Problem: Where the lines below hold images, skip those and copy every word exactly.

Source material:
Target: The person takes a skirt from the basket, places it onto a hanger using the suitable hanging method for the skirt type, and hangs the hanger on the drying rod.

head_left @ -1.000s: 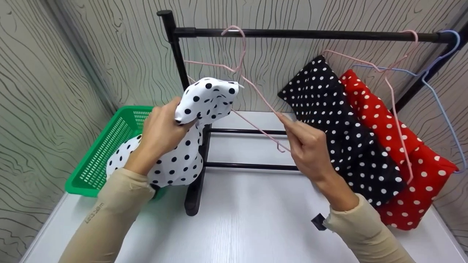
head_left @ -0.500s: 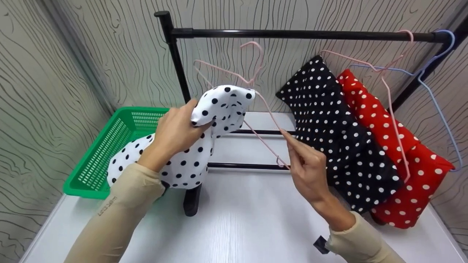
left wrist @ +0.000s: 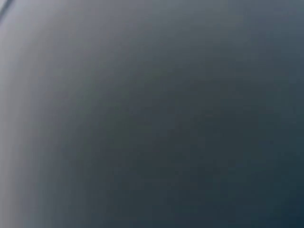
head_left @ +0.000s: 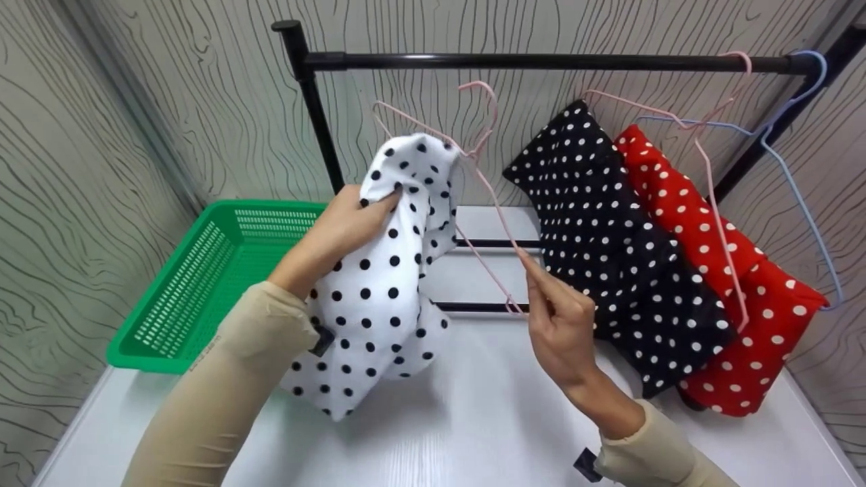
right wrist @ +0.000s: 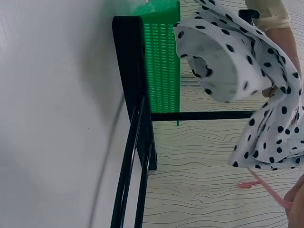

Finished exercise:
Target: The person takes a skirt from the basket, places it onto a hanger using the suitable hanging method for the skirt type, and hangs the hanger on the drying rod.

head_left @ -1.000s: 
head_left @ -0.500s: 
left wrist @ +0.000s: 
head_left @ +0.000s: 
right wrist @ +0.000s: 

No more output is required for this exercise.